• _GOAL OF THE EXERCISE_
The response must contain the complete data, printed exactly.

• _SUPPLIED INFORMATION_
= Beginning of Section =
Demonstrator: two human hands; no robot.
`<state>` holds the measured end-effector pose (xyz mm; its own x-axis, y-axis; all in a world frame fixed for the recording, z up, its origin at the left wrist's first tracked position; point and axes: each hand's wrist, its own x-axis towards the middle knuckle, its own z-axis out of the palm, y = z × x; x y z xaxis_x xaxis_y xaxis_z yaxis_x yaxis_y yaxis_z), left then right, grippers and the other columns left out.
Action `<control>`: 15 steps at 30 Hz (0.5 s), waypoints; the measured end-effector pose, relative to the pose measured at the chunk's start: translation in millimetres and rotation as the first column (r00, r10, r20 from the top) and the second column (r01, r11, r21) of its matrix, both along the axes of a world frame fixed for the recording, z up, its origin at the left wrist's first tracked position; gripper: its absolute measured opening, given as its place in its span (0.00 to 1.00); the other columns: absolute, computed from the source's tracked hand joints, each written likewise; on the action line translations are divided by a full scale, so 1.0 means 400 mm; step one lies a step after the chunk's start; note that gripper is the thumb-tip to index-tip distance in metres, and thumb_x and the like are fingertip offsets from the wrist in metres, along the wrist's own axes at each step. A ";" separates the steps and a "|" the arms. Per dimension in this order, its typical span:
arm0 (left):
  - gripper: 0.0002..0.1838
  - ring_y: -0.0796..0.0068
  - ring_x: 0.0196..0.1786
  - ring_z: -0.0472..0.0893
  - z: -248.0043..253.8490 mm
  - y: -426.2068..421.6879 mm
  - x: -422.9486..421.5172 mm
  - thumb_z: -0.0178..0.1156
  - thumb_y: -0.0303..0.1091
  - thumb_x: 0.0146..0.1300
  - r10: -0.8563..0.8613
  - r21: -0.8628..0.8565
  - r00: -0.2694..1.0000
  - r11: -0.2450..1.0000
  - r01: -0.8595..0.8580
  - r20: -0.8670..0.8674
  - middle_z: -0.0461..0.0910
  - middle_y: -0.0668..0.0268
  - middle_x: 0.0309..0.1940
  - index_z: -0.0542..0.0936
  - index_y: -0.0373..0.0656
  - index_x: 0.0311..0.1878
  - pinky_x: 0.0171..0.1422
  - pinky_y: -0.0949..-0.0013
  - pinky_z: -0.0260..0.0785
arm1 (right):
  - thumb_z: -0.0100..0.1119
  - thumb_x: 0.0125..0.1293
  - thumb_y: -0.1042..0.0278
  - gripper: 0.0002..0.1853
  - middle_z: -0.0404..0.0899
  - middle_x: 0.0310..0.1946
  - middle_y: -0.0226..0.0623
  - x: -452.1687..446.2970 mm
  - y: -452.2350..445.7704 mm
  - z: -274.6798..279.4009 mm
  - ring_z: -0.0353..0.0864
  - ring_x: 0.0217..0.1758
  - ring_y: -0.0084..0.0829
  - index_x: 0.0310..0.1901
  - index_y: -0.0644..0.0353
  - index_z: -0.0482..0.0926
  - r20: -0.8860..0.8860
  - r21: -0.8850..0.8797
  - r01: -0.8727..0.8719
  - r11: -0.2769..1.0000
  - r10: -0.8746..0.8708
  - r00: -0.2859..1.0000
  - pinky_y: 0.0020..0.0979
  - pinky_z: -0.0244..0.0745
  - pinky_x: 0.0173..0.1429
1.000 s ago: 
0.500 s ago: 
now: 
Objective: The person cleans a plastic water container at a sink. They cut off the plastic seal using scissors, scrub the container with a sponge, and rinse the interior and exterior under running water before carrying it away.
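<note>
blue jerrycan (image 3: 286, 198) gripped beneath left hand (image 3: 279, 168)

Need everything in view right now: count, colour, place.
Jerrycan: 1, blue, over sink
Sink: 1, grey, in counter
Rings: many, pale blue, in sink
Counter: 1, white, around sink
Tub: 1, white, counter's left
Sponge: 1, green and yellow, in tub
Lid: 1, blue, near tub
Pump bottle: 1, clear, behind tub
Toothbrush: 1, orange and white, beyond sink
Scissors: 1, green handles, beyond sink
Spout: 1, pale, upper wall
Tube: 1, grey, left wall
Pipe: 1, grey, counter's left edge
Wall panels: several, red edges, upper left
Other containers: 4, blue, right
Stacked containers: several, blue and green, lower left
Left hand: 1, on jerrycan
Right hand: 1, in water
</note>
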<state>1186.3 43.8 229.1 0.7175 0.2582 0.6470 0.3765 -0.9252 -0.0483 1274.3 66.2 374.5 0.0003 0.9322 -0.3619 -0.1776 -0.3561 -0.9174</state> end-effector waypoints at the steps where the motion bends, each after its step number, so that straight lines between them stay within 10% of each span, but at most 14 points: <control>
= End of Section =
• _ANSWER BOX_
Demonstrator: two human hands; no robot.
`<state>` holds the measured end-effector pose (xyz mm; its own x-axis, y-axis; all in a world frame fixed for the recording, z up, its origin at the left wrist's first tracked position; point and axes: each hand's wrist, its own x-axis towards the middle knuckle, its own z-axis out of the palm, y = z × x; x y z xaxis_x xaxis_y xaxis_z yaxis_x yaxis_y yaxis_z), left then right, grippers and the other columns left out.
Action `<control>`: 15 steps at 30 Hz (0.5 s), waypoints; the measured end-effector pose, relative to the pose measured at the chunk's start: translation in millimetres and rotation as the first column (r00, r10, r20 from the top) and the second column (r01, r11, r21) of its matrix, both along the axes of a world frame fixed for the recording, z up, its origin at the left wrist's first tracked position; gripper: its absolute measured opening, given as its place in its span (0.00 to 1.00); the other columns: absolute, computed from the source's tracked hand joints, each written likewise; on the action line translations are divided by a full scale, so 1.0 means 400 mm; step one lies a step after the chunk's start; note that gripper is the thumb-tip to index-tip distance in metres, and thumb_x and the like are fingertip offsets from the wrist in metres, along the wrist's own axes at each step. A ";" separates the steps and a "|" the arms. Per dimension in this order, its typical span:
arm0 (left):
  - gripper: 0.0002..0.1838
  - ring_y: -0.0796..0.0068
  - ring_x: 0.0196..0.1786
  - ring_z: -0.0472..0.0893
  - z: -248.0043..253.8490 mm
  - y: -426.2068..421.6879 mm
  - x: -422.9486..421.5172 mm
  - thumb_z: -0.0178..0.1156
  - thumb_y: -0.0303..0.1091
  - thumb_x: 0.0146..0.1300
  - r10: -0.8563..0.8613
  - r21: -0.8628..0.8565
  - r00: -0.2694..1.0000
  - r11: -0.2450..1.0000
  - r01: -0.8595..0.8580
  - r20: -0.8670..0.8674
  - middle_z: -0.0461..0.0910
  - middle_y: -0.0668..0.0268
  - middle_x: 0.0309..0.1940
  - index_z: -0.0542..0.0936
  - index_y: -0.0373..0.0656
  - index_x: 0.0311..0.1878
  - pinky_x: 0.0171..0.1422
  - pinky_y: -0.0949..-0.0013
  - pinky_z: -0.0260..0.0785
arm1 (right):
  - thumb_z: -0.0100..0.1119
  - thumb_x: 0.0125..0.1293
  - thumb_y: -0.1042..0.0278
  - gripper: 0.0002..0.1853
  - middle_z: -0.0404..0.0899
  - middle_x: 0.0310..0.1946
  - middle_y: -0.0226..0.0623
  - x: -452.1687..446.2970 mm
  - y: -452.2350..445.7704 mm
  - z: -274.6798..279.4009 mm
  - ring_z: -0.0353..0.0864
  - ring_x: 0.0217..0.1758
  - ring_y: -0.0084..0.0829
  - index_x: 0.0310..0.1901
  - index_y: -0.0644..0.0353
  - index_z: -0.0482..0.0926
  - r20: -0.8860..0.8860
  - r21: -0.8850..0.8797
  - r01: -0.8727..0.8719
  - r11: -0.2769..1.0000
  - r10: -0.8746..0.8708
  - r00: -0.2859..1.0000
  - pinky_y: 0.0020..0.0979
  - pinky_z: -0.0244..0.0745
  - pinky_x: 0.0173..0.1429
1.000 s ago: 
0.500 s ago: 
now: 
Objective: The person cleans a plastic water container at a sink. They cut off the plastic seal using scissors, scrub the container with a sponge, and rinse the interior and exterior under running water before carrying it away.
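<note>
blue jerrycan (image 3: 286, 198) gripped beneath left hand (image 3: 279, 168)

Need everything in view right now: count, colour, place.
Jerrycan: 1, blue, over sink
Sink: 1, grey, in counter
Rings: many, pale blue, in sink
Counter: 1, white, around sink
Tub: 1, white, counter's left
Sponge: 1, green and yellow, in tub
Lid: 1, blue, near tub
Pump bottle: 1, clear, behind tub
Toothbrush: 1, orange and white, beyond sink
Scissors: 1, green handles, beyond sink
Spout: 1, pale, upper wall
Tube: 1, grey, left wall
Pipe: 1, grey, counter's left edge
Wall panels: several, red edges, upper left
Other containers: 4, blue, right
Stacked containers: several, blue and green, lower left
Left hand: 1, on jerrycan
Right hand: 1, in water
</note>
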<state>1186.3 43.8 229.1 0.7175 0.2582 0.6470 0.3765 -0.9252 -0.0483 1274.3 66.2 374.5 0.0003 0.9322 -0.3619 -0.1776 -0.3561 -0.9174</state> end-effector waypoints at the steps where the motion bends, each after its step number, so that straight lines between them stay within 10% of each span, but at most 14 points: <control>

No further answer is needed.